(Recorded information)

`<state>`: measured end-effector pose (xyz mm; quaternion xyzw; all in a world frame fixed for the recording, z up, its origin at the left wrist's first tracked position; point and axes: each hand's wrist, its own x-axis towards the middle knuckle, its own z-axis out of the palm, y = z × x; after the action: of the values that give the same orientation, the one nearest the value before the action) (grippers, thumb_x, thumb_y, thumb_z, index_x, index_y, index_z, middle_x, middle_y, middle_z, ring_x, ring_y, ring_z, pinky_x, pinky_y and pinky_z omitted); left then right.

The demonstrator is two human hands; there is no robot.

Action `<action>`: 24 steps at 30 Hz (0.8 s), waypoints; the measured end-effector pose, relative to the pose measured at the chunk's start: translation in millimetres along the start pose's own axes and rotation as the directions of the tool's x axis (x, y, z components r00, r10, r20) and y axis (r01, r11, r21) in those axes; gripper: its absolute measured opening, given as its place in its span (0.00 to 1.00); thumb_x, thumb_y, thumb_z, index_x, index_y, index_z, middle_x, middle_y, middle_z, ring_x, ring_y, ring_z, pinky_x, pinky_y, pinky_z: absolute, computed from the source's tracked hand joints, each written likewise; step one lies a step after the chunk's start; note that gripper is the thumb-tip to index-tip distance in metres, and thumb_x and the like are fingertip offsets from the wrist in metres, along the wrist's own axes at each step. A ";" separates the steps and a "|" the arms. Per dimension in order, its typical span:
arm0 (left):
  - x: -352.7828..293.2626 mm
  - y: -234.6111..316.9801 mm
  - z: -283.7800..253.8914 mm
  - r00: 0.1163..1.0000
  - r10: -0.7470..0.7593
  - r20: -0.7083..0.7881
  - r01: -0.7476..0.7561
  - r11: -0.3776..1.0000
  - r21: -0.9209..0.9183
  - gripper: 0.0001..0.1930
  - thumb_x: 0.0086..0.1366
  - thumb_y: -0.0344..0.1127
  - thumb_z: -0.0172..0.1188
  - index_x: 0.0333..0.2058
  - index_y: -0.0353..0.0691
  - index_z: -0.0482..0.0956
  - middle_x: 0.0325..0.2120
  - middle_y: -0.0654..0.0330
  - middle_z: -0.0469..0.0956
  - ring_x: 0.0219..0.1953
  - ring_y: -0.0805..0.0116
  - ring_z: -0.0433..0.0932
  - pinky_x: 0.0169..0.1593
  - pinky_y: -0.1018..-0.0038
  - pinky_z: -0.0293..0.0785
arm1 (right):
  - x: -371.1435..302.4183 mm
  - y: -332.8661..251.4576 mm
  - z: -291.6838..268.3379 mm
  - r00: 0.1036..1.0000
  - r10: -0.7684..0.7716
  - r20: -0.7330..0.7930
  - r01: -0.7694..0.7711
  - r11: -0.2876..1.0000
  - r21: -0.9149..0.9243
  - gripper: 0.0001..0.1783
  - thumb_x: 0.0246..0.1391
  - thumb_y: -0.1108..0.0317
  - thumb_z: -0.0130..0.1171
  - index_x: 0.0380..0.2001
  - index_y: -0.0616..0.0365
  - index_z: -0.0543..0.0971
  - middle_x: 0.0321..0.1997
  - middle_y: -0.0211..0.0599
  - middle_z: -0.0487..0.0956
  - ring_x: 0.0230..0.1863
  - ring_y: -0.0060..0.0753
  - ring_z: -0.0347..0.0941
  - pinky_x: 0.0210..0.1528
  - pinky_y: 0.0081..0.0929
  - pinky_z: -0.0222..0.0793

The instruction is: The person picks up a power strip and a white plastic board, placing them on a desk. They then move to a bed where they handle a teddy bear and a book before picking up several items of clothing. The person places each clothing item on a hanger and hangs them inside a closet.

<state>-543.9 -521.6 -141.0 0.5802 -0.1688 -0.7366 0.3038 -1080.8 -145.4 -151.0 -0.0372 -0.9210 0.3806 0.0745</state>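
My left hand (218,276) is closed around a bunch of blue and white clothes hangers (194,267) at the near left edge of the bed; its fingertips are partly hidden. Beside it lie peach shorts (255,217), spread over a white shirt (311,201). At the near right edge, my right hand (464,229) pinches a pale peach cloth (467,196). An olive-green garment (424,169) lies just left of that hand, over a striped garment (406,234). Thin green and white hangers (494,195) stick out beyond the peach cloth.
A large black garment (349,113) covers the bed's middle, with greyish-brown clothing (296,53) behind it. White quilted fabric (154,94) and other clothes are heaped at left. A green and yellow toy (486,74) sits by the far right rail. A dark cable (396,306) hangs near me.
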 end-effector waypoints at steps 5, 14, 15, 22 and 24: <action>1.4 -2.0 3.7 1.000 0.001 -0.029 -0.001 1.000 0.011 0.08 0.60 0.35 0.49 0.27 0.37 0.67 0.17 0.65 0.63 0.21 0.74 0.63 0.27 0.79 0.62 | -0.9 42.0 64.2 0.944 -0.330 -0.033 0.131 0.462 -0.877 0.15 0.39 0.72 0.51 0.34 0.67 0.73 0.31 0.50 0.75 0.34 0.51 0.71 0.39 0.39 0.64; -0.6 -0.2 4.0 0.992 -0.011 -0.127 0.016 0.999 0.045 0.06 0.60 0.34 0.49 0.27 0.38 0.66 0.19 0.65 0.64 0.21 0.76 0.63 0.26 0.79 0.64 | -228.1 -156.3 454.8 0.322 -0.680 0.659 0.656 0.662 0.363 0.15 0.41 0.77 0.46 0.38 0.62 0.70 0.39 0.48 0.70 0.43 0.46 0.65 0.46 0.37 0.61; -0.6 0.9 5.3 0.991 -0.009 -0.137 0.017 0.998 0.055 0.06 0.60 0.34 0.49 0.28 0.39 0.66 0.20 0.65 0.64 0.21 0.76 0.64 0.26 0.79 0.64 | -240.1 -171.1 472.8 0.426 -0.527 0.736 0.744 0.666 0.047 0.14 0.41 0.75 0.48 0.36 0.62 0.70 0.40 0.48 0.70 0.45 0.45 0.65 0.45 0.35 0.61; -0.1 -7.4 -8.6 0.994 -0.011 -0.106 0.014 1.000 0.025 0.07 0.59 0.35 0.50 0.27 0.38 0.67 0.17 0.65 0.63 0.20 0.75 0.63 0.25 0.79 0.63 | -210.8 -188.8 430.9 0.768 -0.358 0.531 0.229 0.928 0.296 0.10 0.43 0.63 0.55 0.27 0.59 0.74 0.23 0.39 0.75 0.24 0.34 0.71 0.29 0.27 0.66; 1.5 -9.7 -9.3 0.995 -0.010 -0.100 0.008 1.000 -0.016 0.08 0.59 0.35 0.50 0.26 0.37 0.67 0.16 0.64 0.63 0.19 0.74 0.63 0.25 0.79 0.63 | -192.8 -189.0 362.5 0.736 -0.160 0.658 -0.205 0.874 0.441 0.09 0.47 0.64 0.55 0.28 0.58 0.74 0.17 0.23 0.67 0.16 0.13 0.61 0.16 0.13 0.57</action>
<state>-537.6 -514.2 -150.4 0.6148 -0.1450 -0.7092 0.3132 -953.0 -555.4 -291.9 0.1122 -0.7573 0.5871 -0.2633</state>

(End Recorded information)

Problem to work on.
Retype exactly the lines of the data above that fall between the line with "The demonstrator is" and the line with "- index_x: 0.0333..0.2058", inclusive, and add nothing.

Response area.
The demonstrator is two human hands; there is no robot.

Action `<action>`: 24 steps at 30 Hz (0.8 s), waypoints; the measured end-effector pose, relative to the pose measured at the chunk's start: translation in millimetres along the start pose's own axes and rotation as the directions of the tool's x axis (x, y, z components r00, r10, r20) and y axis (r01, r11, r21) in those axes; gripper: its absolute measured opening, given as its place in its span (0.00 to 1.00); thumb_x, thumb_y, thumb_z, index_x, index_y, index_z, middle_x, middle_y, middle_z, ring_x, ring_y, ring_z, pinky_x, pinky_y, pinky_z: absolute, computed from the source's tracked hand joints, each written likewise; step one lies a step after the chunk's start; note that gripper is the thumb-tip to index-tip distance in metres, and thumb_x and the like are fingertip offsets from the wrist in metres, along the wrist's own axes at each step. A ";" separates the steps and a "|" the arms. Per dimension in order, its typical span:
arm0 (left):
  - x: -352.7828..293.2626 mm
  - y: -234.6111..316.9801 mm
  - z: -283.7800..253.8914 mm
  - r00: 0.1163..1.0000
  - r10: -0.7470..0.7593
  - r20: -0.7083..0.7881
  - r01: -0.7476..0.7561
  - r11: -0.3776..1.0000
  - r21: -0.9209..0.9183
  - gripper: 0.0001..0.1930
  - thumb_x: 0.0086..0.1366
  - thumb_y: -0.0344..0.1127
  - thumb_z: -0.0172..0.1188
  - index_x: 0.0333..0.2058

Response complete; there is no more output.